- [WHAT YOU SHOULD DO] Your task is to copy the lines of the data below from the line holding "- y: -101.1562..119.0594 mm" through the line holding "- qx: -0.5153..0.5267", inclusive, exactly and with nothing added.

◇ ◇ ◇ ◇

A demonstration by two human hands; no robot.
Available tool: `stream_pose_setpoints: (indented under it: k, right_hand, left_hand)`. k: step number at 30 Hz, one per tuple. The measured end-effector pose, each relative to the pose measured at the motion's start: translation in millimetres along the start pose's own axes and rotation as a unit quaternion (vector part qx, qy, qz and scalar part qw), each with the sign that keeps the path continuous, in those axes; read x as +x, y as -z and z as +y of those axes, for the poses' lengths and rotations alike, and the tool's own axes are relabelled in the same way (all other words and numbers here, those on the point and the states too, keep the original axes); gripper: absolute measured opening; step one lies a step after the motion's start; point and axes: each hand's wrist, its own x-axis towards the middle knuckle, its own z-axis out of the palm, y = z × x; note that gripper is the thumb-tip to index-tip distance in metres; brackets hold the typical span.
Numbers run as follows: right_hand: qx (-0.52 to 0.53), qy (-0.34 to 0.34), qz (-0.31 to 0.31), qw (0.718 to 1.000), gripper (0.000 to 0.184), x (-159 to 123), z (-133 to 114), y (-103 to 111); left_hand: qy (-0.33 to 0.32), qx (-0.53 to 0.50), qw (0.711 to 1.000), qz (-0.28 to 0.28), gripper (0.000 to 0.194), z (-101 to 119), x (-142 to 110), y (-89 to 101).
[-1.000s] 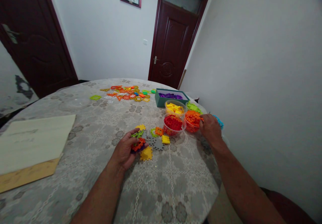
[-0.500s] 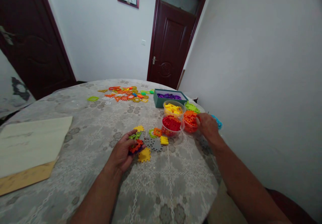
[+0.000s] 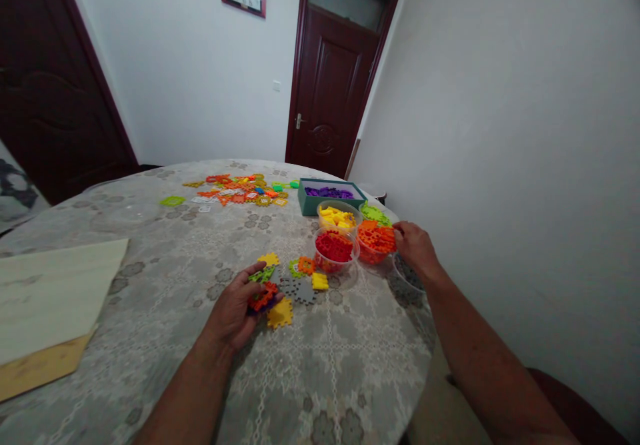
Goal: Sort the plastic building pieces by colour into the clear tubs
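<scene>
My left hand [image 3: 233, 308] is curled round a small stack of interlocking plastic pieces, an orange-red piece [image 3: 266, 295] on top and dark purple beneath. A green piece [image 3: 263, 274] and a yellow piece [image 3: 270, 258] lie by its fingertips. A larger yellow piece [image 3: 280, 313] and grey pieces [image 3: 300, 290] are just to the right. My right hand [image 3: 416, 246] is closed at the right rim of a clear tub of orange pieces [image 3: 375, 237], its fingertips pinching an orange piece; the exact grip is partly hidden.
Tubs of red pieces [image 3: 334, 246], yellow pieces [image 3: 337, 217], green pieces [image 3: 375, 214] and grey pieces [image 3: 407, 273] crowd the right side. Behind them stands a green box [image 3: 307, 204] with purple pieces. Mixed pieces [image 3: 240, 188] lie far back; a cream board [image 3: 55, 292] rests left.
My right hand has shifted slightly to the right side of the orange tub, uncovering the grey tub. My left hand keeps its stack. The whole view has turned a little rightward.
</scene>
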Motion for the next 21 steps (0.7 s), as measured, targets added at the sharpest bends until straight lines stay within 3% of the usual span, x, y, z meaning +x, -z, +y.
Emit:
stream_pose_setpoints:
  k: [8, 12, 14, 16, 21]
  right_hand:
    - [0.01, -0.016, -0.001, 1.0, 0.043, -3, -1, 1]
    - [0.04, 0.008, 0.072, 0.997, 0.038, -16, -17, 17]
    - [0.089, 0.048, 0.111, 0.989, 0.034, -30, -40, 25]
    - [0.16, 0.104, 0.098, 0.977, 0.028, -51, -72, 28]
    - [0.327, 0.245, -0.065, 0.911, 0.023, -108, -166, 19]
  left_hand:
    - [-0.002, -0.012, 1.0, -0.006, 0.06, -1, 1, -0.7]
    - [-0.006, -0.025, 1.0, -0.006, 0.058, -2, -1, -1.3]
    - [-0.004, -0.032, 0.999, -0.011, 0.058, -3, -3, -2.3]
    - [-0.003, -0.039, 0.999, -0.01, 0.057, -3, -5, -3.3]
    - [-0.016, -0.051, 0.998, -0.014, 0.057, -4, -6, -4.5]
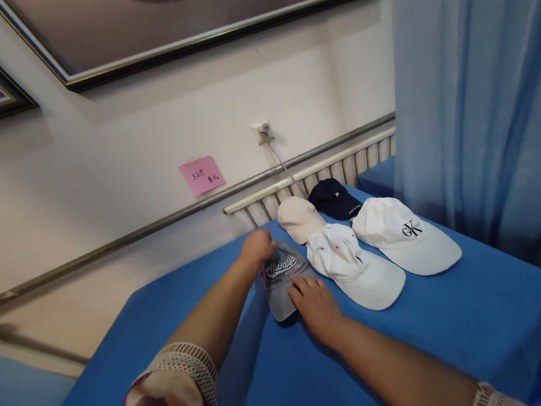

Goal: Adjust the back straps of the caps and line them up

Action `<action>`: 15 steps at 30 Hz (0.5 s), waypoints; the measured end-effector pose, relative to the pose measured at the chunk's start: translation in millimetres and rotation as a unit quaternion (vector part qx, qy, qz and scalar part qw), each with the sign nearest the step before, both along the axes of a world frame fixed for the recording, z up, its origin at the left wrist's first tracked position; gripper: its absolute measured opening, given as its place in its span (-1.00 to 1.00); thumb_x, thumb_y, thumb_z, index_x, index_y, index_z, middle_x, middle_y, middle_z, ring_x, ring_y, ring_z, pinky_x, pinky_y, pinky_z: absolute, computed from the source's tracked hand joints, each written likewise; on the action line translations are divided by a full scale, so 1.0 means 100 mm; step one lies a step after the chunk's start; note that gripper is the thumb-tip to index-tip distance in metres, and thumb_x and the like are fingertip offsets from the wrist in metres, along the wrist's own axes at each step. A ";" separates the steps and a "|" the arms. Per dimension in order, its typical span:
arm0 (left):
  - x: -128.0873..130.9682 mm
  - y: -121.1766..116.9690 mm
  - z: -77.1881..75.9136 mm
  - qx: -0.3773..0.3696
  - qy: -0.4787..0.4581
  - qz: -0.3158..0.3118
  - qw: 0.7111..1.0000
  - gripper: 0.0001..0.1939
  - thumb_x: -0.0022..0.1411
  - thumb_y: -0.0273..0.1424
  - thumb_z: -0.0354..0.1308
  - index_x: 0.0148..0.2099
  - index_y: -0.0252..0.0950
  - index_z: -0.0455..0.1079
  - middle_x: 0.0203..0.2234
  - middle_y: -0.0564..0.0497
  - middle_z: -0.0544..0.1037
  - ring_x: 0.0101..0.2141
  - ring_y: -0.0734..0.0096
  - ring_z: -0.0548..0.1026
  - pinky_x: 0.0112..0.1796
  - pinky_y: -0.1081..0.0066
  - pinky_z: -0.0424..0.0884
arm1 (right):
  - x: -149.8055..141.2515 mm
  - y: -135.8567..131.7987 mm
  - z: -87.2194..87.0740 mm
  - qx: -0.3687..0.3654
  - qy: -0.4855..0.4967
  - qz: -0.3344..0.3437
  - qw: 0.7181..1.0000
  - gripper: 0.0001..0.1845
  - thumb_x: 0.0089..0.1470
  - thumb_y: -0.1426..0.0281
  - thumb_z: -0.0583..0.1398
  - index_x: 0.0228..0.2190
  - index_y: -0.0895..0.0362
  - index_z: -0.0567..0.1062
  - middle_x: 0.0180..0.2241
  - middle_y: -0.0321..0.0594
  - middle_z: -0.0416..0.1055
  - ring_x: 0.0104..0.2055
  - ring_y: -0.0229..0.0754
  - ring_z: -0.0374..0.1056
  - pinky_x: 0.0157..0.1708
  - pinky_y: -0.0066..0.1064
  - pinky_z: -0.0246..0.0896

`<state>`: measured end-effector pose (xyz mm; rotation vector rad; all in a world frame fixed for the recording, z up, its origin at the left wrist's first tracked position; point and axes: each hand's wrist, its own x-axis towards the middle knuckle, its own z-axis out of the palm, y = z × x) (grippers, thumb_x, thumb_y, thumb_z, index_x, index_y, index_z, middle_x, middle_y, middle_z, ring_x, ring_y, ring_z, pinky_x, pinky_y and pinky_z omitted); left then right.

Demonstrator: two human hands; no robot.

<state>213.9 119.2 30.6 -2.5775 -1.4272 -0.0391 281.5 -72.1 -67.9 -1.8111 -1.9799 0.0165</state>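
Observation:
A grey baseball cap (283, 285) with "Always" lettering lies on the blue-covered table (180, 314), its brim toward me. My left hand (258, 247) is closed at the cap's back left edge; its fingertips are partly hidden. My right hand (316, 304) rests its fingers on the right side of the brim, thumb at the brim's front. Just right of the grey cap sits a white cap (335, 251) with a small dark logo. Behind it is a beige cap (295, 216).
A navy cap (332, 198) and a white cap with "CK" letters (390, 226) lie farther back and right. Behind the table are a radiator (344, 169), a pipe and a plugged-in cord. A pink note (202, 176) is on the wall. A blue curtain (470, 94) hangs at right.

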 end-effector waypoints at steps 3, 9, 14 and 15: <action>0.07 -0.01 -0.05 -0.004 0.001 -0.003 1.000 -0.78 0.10 -0.33 0.09 -0.25 -0.29 0.49 -0.33 -0.13 0.59 -0.29 0.22 0.52 -0.29 0.41 0.35 | 0.04 -0.04 0.02 -0.006 0.005 -0.023 1.000 -0.69 0.23 0.52 0.01 -0.05 0.11 0.42 0.07 -0.05 0.32 0.00 -0.01 0.24 -0.07 -0.14 0.14; 0.14 0.02 -0.06 0.009 -0.006 -0.010 1.000 -0.73 0.15 -0.33 0.04 -0.16 -0.28 0.47 -0.23 -0.14 0.58 -0.21 0.21 0.51 -0.24 0.40 0.35 | 0.04 -0.01 0.00 -0.028 0.028 -0.032 0.999 -0.62 0.20 0.55 0.02 0.02 0.11 0.39 0.11 -0.01 0.28 0.06 0.01 0.21 -0.04 -0.11 0.14; 0.08 0.06 -0.10 0.007 -0.008 0.003 1.000 -0.74 0.15 -0.34 0.04 -0.17 -0.30 0.47 -0.24 -0.17 0.58 -0.23 0.19 0.52 -0.27 0.39 0.36 | 0.03 0.06 -0.03 -0.043 0.037 -0.043 0.997 -0.60 0.22 0.53 0.00 0.05 0.10 0.38 0.13 0.00 0.27 0.08 0.03 0.19 -0.02 -0.10 0.12; 0.07 0.07 -0.11 0.006 -0.010 0.005 1.000 -0.74 0.15 -0.34 0.04 -0.18 -0.30 0.47 -0.24 -0.17 0.58 -0.23 0.19 0.52 -0.27 0.39 0.36 | 0.03 0.07 -0.03 -0.043 0.040 -0.045 0.997 -0.59 0.22 0.53 -0.01 0.06 0.10 0.37 0.13 -0.01 0.27 0.09 0.03 0.19 -0.01 -0.11 0.12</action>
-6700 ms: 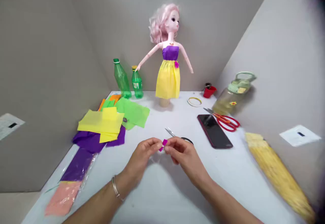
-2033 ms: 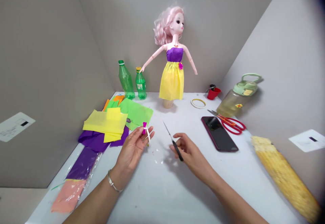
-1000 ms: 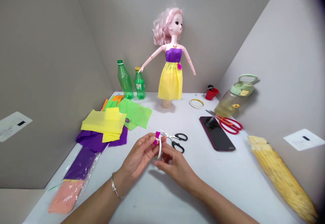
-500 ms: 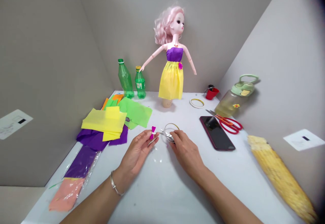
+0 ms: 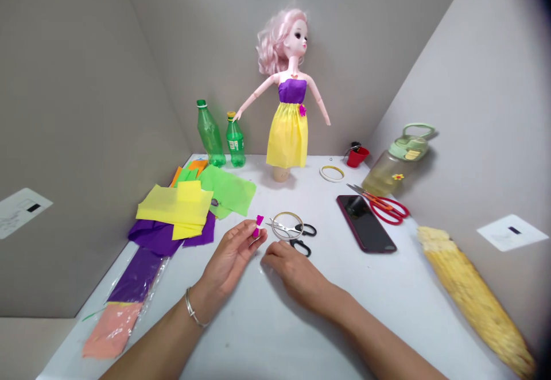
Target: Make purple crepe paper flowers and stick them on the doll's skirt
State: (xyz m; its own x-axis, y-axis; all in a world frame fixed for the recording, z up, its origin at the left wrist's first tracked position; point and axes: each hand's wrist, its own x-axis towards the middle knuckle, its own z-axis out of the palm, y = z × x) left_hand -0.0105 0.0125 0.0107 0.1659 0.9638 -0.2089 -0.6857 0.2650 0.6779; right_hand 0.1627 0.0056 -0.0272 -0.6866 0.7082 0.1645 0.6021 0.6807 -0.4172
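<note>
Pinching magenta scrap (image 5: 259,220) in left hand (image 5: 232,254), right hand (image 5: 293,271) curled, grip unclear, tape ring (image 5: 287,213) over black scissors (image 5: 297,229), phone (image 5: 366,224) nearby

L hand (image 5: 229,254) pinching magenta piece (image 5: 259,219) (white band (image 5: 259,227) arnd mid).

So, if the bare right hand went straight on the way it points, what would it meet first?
The right hand points leftward and away, so likely the bare left hand, which pinches a small magenta bow-shaped piece. Depth is unclear; it might pass beneath.
</note>
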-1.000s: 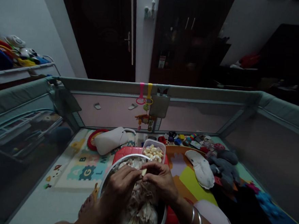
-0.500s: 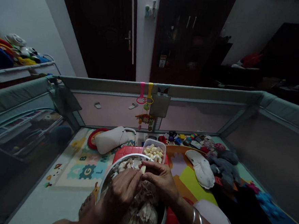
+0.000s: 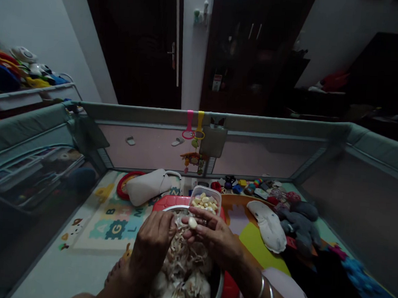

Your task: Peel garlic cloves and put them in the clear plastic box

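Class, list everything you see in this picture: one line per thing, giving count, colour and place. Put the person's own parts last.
Clove: one, pale, in the right hand's grip.
Bowl: one, metal, under both hands, holding garlic skins and bulbs.
Tub: one, clear, behind the bowl, holding peeled cloves.
Stool: one, red, under the tub.
Mat: one, multicoloured letters, on the floor at left.
Playpen: one, grey-green, all around.
Toys: many, mixed colours, on the floor at right.
Left hand: over the skins.
Right hand: two bangles on its wrist.
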`<action>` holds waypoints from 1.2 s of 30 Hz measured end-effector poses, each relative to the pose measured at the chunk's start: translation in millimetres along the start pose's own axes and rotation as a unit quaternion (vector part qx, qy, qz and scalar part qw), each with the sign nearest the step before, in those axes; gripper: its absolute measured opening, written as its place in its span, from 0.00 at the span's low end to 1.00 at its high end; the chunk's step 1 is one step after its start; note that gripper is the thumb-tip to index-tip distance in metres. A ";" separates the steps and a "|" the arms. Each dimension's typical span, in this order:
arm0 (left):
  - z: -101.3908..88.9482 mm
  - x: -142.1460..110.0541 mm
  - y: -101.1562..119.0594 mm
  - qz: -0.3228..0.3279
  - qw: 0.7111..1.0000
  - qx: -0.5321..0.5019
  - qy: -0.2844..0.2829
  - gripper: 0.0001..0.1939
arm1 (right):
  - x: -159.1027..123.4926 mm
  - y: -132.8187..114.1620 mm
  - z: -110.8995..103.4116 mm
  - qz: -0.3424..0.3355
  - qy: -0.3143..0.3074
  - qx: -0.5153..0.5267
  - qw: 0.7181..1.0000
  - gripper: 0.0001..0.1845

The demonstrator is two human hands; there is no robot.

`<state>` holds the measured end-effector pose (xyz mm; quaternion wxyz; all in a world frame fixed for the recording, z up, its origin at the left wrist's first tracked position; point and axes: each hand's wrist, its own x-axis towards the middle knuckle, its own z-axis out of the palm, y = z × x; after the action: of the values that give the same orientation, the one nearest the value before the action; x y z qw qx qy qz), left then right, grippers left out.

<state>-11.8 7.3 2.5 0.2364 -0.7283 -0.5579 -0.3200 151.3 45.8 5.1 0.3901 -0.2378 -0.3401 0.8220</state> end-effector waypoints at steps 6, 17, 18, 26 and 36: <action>2.2 -3.1 1.3 0.014 0.995 -0.003 -0.103 0.17 | 4.8 -6.9 -9.1 0.034 0.006 0.061 0.998 0.20; -1.9 -7.3 -2.0 -0.003 0.979 -0.119 -0.163 0.12 | 5.7 -22.5 -20.3 -0.142 0.126 -0.090 0.978 0.15; -2.3 -7.3 -2.3 -0.007 0.978 -0.130 -0.164 0.12 | 7.7 -24.2 -23.7 -0.172 0.144 -0.127 0.966 0.15; -14.4 -4.0 -8.0 -0.032 0.960 -0.223 -0.167 0.13 | 25.6 -22.6 -37.8 -0.214 0.185 -0.216 0.935 0.16; -21.4 -3.6 -14.9 -0.041 0.962 -0.209 -0.172 0.13 | 7.3 -20.8 -20.0 -0.166 0.087 -0.321 0.928 0.07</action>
<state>-31.2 -6.1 14.2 -0.0342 -0.7820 -0.5402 -0.3089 170.2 68.8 6.5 0.4521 -0.3609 -0.5851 0.5683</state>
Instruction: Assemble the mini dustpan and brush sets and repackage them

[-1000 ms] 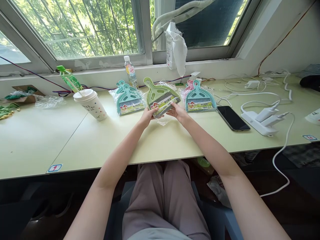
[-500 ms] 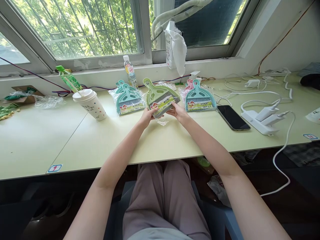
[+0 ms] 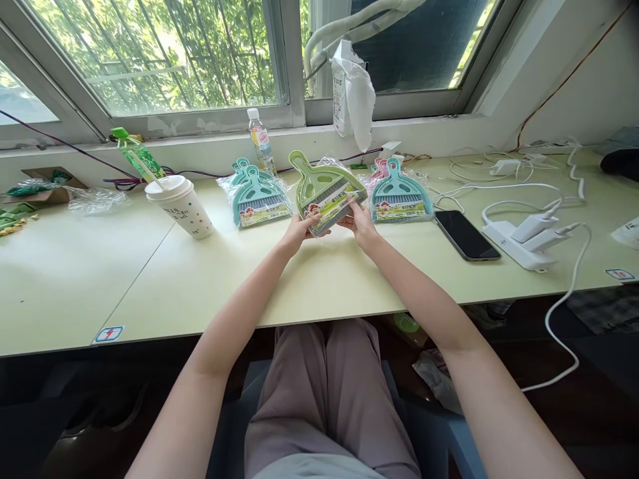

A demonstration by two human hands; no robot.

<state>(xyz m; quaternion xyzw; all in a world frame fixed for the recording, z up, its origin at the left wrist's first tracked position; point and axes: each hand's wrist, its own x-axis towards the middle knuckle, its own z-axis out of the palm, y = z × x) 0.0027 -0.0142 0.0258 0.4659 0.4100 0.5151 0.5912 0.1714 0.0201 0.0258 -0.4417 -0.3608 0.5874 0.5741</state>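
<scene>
A light-green dustpan and brush set [image 3: 327,193] in clear wrap is held tilted above the table, its handle pointing up and left. My left hand [image 3: 300,233] grips its lower left edge, and my right hand [image 3: 360,223] grips its lower right edge. Both hands are closed on it, with the thumbs on the front by the printed label. Left of it lie wrapped teal dustpan sets [image 3: 257,196], one overlapping another. To the right lies another teal dustpan set [image 3: 401,196] with a pink dustpan set [image 3: 379,169] partly hidden behind it.
On the left stand a white paper cup [image 3: 180,205] and a green bottle [image 3: 137,156]. A clear bottle [image 3: 262,143] stands by the wall. To the right lie a black phone [image 3: 466,235] and a white power strip [image 3: 516,245] with cables. The table's front edge [image 3: 319,320] is above my lap.
The green dustpan set has shifted slightly right and tilted a little more in my two hands. My grip on it stays. Nothing else has visibly moved.
</scene>
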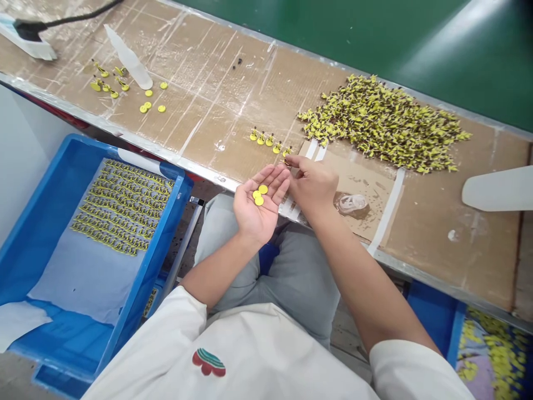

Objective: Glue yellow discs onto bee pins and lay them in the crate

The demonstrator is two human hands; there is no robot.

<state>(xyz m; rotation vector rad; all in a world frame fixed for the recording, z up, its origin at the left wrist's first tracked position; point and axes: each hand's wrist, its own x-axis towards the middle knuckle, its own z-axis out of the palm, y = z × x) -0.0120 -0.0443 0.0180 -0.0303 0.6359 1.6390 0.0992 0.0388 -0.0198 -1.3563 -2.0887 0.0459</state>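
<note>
My left hand is palm up and slightly cupped above my lap, at the table's front edge. A few small round yellow discs lie on its palm. Just beside its fingertips, my right hand is closed in a pinch, and whatever sits between thumb and finger is too small to make out. Right beyond the pinch begins a short row of tiny yellow-and-black figures standing on yellow round bases. Farther right spreads a big heap of small yellow-and-dark figure pieces.
Loose yellow discs and more figures lie left, near a white pointed tool. A glue-like blob sits on cardboard by my right forearm; a white bottle lies right. At left, a blue crate holds rows of figures.
</note>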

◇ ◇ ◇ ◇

- [EXPECTED ANSWER]
  - y: -101.1562..119.0594 mm
  - qz: -0.3228..0.3279
  - qw: 0.7111..1.0000
  - qx: -0.5321..0.5019
  - qy: -0.2844..0.2829
  - gripper: 0.0001..0.1939
arm1 (right):
  - x: -159.1027..123.4926 mm
  - y: -132.8187..114.1620 mm
  - z: -110.8995..103.4116 mm
  - qz: -0.3424..0.3355
  - qy: -0.3143..0.3074
  - qx: -0.5153..0.5267

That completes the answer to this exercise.